- [Task statement] Find each line of the material below in which the word "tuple" occurs, and return it.

- [Data for analysis]
**********
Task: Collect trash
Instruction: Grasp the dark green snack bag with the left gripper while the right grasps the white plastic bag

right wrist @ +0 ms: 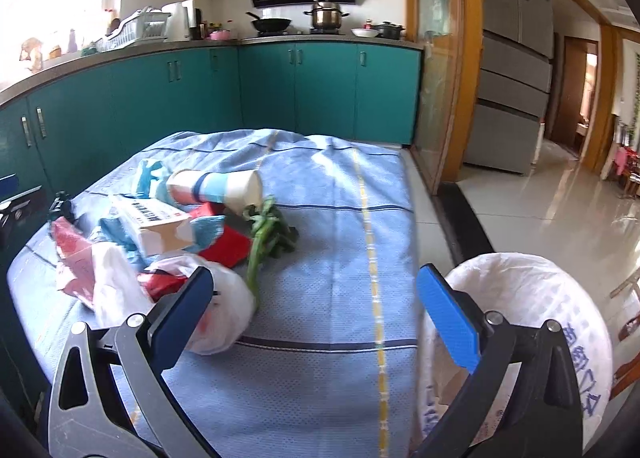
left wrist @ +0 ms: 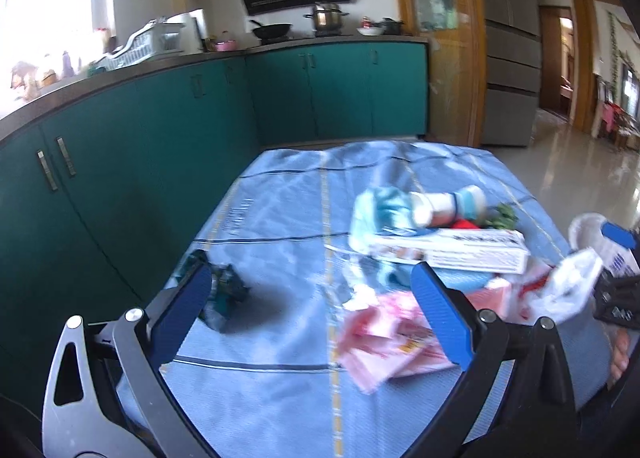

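Trash [right wrist: 176, 226] lies heaped ahead of our left gripper [left wrist: 316, 294] — jaws apart, empty; our right gripper [right wrist: 320, 298] gapes too — lined bin [right wrist: 552, 298] beside its right finger.

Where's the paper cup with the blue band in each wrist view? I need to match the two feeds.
Left wrist: paper cup lies on its side at right of centre, behind the long white box.
Right wrist: paper cup lies left of centre, above the green vegetable.
Shared landmark: that white box, directly in front of the cup.
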Tool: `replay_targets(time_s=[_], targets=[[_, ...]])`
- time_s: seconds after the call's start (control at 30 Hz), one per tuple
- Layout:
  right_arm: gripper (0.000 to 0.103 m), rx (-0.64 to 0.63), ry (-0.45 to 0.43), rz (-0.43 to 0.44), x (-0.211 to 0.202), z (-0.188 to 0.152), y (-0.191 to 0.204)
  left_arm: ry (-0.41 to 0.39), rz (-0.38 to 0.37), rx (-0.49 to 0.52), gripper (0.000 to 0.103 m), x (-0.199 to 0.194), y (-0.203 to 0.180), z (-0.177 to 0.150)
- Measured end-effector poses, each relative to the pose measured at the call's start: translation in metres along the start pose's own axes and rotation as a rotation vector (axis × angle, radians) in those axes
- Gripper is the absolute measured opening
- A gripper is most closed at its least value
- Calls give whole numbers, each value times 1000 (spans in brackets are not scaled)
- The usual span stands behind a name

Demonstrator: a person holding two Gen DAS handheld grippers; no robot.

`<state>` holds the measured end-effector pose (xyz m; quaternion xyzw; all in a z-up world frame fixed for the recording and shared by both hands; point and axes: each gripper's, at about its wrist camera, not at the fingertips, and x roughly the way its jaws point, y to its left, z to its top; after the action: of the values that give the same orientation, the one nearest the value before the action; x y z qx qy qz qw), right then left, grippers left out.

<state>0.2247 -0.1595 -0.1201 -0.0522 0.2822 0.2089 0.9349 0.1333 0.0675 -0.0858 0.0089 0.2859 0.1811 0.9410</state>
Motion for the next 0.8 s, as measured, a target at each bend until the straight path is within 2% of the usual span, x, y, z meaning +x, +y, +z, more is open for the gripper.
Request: replay_targets(time_s=[0.13,0.3,0.43,0.53,0.63,0.8], targets=[[96,-16,-20,74,-4,4,12,28,26,-71,99,9,24,1],[80,-83,-2,133,1,7,35,41,88,-72,99,18,39,-2],[80,-130,-19,191,-2,7,51,48,112,-80,99,26,52,-1],[80,-178,45,203,8,1,63,51,126,-99,99,34,69,1],[80,-216,117,185,21,-10,73,84,121,-126,99,50,86,2],[78,-231,143,185,25,-15,78,173,42,-143,99,79,95,-5]])
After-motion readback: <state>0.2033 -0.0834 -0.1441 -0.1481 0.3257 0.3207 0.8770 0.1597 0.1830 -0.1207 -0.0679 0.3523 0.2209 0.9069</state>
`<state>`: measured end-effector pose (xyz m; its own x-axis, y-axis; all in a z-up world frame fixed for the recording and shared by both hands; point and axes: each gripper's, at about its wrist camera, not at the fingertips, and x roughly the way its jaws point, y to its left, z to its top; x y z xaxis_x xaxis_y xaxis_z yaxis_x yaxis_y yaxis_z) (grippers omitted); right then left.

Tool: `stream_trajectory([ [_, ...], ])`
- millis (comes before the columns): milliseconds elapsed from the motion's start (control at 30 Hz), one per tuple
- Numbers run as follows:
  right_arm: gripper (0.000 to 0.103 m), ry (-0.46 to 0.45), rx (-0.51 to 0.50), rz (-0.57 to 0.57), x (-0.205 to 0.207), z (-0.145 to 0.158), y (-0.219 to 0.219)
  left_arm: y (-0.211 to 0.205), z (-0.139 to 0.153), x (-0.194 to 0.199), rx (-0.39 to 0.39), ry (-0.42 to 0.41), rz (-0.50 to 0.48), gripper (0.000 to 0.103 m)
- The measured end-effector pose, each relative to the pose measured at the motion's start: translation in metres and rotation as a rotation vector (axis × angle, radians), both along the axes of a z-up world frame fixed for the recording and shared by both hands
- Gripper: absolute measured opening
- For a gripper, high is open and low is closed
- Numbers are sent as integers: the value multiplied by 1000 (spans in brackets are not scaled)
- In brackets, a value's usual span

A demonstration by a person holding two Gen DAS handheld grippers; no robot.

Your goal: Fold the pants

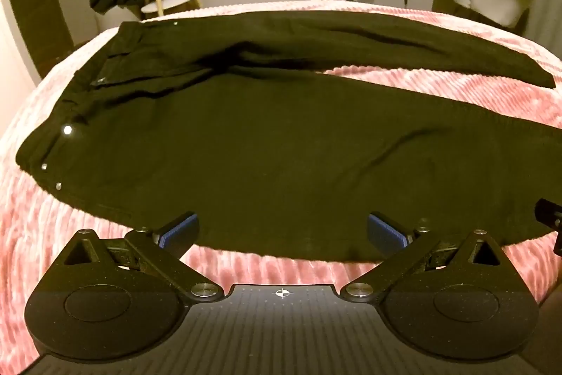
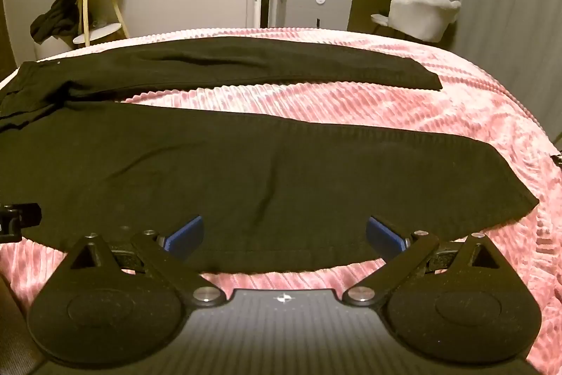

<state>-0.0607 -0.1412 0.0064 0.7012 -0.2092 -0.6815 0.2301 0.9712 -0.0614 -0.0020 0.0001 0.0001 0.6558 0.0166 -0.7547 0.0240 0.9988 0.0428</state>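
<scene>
- Pants: dark, spread flat on the bed and unfolded. In the left wrist view the waistband, with its bright rivets, sits at the left of the frame; both legs run off toward the right.
- Legs: splayed apart in a narrow V. A wedge of the pink bedspread shows between them in the centre of the right wrist view. The far leg's hem ends at upper right of centre; the near leg's hem ends at right of centre.
- Cloth condition: mostly smooth, with a few shallow creases along the near leg and some bunching at the crotch.
- Left claw: spread wide, holding nothing, poised over the near edge of the near leg at lower centre of the frame.
- Right claw: likewise wide open and empty, over the near edge of the same leg, further toward the hem.
- Judgement on step in hand: no fold yet made; likely first move is laying one leg over the other.
- Recommended practice: pinch the near edge at both stations at once, lift evenly, carry across until seams and hems align, keeping the cloth taut.
- Risk: a shallow grip could catch only the top layer of the leg.
- Surroundings: side table with dark clothing at upper left; dresser and white chair at upper right.
</scene>
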Motion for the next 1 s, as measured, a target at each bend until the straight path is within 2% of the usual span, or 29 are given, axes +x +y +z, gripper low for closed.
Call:
stream_trajectory([
  [1000,99,12,31,-22,0,-2,-4,-5,-4,1,16,5,-16,103],
])
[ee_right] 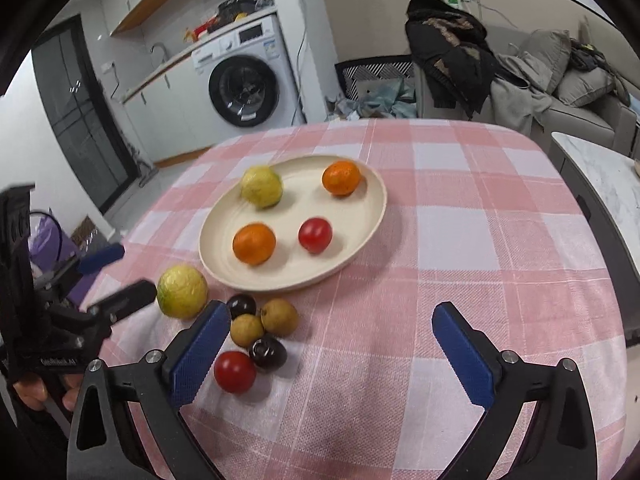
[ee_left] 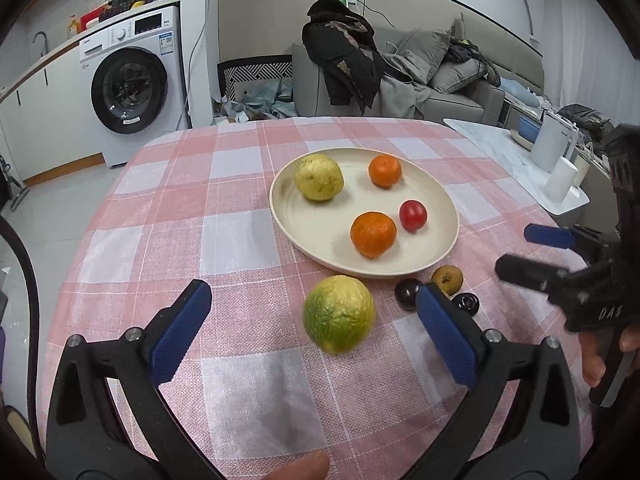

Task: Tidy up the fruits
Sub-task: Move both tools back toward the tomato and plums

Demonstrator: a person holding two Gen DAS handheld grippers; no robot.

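Note:
A cream plate (ee_left: 320, 240) (ee_right: 360, 200) on the pink checked tablecloth holds a yellow-green citrus (ee_left: 319, 177) (ee_right: 262, 185), two oranges (ee_left: 373, 234) (ee_left: 384, 171) (ee_right: 254, 243) and a red tomato (ee_left: 413, 215) (ee_right: 315, 235). On the cloth before the plate lies a green-yellow citrus (ee_left: 339, 313) (ee_right: 182, 291). My left gripper (ee_left: 312, 300) is open, its jaws either side of that citrus, not touching. Beside it lie dark plums (ee_right: 268, 353), brown longans (ee_right: 279, 316) and a second tomato (ee_right: 235, 371). My right gripper (ee_right: 328, 320) is open and empty.
A marble side table (ee_left: 500, 148) with white containers (ee_left: 554, 146) stands right of the table. A sofa (ee_left: 452, 96) with clothes and a washing machine (ee_left: 128, 84) are behind. The right gripper shows at the right edge of the left wrist view (ee_left: 520, 252).

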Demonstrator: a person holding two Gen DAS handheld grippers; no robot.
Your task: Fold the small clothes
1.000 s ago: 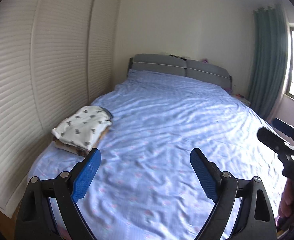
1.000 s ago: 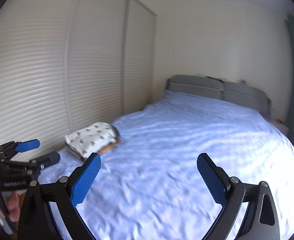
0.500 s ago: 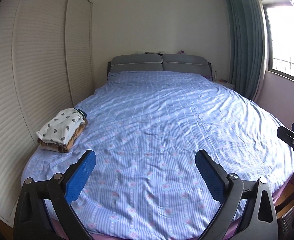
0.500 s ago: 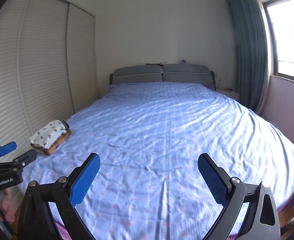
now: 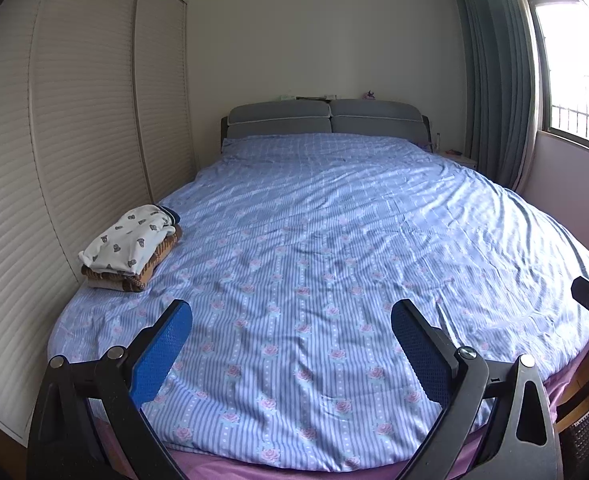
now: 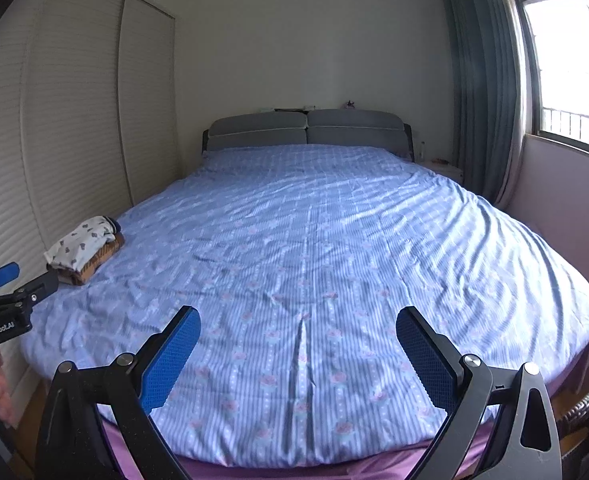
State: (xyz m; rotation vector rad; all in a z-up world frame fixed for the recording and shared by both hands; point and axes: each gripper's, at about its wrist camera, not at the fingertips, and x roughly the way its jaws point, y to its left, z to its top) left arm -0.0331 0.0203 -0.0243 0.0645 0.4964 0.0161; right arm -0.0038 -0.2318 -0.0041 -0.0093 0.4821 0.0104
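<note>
A stack of folded small clothes (image 5: 130,250), a white printed piece on top of brown ones, lies at the left edge of the bed (image 5: 334,240); it also shows in the right wrist view (image 6: 84,248). My left gripper (image 5: 292,314) is open and empty at the foot of the bed, well short of the stack. My right gripper (image 6: 298,320) is open and empty, also at the foot of the bed. The left gripper shows at the left edge of the right wrist view (image 6: 10,284). No loose garment is in view.
The bed has a blue striped floral cover and a grey headboard (image 5: 322,118). Slatted wardrobe doors (image 5: 74,128) run along the left. A teal curtain (image 5: 494,92) and a window (image 5: 574,72) are at right. A nightstand (image 5: 456,158) stands by the headboard.
Both grippers have pulled back from the stack and swung right to face the whole bed from its foot. Both stay open and empty.
</note>
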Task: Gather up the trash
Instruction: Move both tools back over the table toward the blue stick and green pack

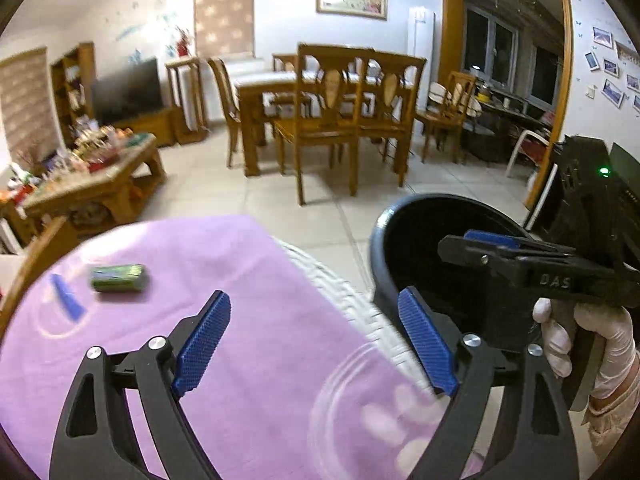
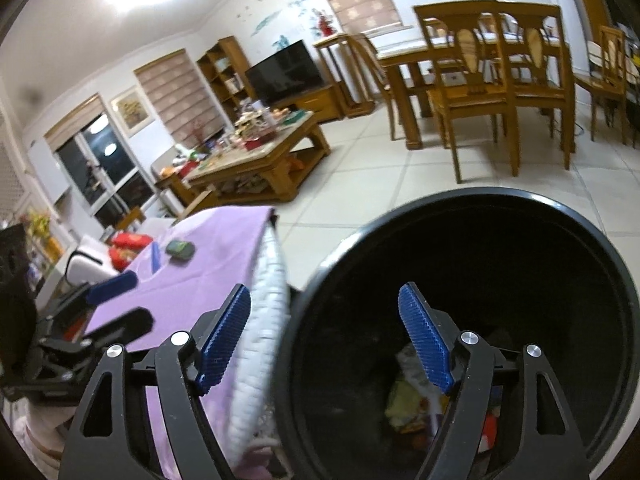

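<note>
Both tongs released, holding nothing. Left tongs (image 1: 314, 344) ahead-left of green wrapper (image 1: 117, 278); right tongs (image 2: 324, 336) over bin (image 2: 592, 224). Risk: flat wrapper slips, pads snag purple cloth (image 1: 260, 264).

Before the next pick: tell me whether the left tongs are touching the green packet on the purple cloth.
Apart. In the left wrist view the left tongs stand open and empty, with bare purple cloth between their tips and the green packet lying farther off.

Matt purple cloth (image 1: 248, 320), glossy black plastic bin (image 2: 480, 216), textured blue claw pads (image 1: 204, 344).
</note>
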The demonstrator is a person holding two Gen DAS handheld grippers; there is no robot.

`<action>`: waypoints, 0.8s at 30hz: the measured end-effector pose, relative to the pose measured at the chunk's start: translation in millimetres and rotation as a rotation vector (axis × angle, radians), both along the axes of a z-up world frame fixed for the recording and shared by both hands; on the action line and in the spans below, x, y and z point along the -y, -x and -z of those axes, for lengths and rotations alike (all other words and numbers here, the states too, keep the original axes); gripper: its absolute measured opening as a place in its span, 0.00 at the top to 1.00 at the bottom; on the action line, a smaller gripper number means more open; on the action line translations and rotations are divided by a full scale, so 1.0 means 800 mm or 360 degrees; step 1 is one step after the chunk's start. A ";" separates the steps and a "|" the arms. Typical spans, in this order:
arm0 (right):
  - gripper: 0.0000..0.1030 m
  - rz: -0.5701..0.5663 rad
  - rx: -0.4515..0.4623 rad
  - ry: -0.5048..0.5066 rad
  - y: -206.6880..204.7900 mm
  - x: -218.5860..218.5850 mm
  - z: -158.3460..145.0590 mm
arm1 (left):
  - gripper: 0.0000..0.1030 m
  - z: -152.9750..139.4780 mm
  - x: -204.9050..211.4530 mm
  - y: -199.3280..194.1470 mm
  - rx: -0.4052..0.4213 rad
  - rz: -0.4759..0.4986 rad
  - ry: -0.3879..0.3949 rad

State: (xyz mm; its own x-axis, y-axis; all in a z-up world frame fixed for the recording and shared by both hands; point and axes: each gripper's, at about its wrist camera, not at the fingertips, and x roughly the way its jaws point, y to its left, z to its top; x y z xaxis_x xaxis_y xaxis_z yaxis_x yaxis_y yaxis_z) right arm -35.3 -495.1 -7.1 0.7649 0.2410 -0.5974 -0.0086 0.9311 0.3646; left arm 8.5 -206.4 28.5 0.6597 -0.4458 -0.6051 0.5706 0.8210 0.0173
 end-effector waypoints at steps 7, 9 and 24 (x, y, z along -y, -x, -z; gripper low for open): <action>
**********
- [Task response]
- time_s: seconds after the call's start (control at 30 Hz), one per tuple
- millis (comes before the columns): milliseconds elapsed from the motion's start (control at 30 Hz), one per tuple

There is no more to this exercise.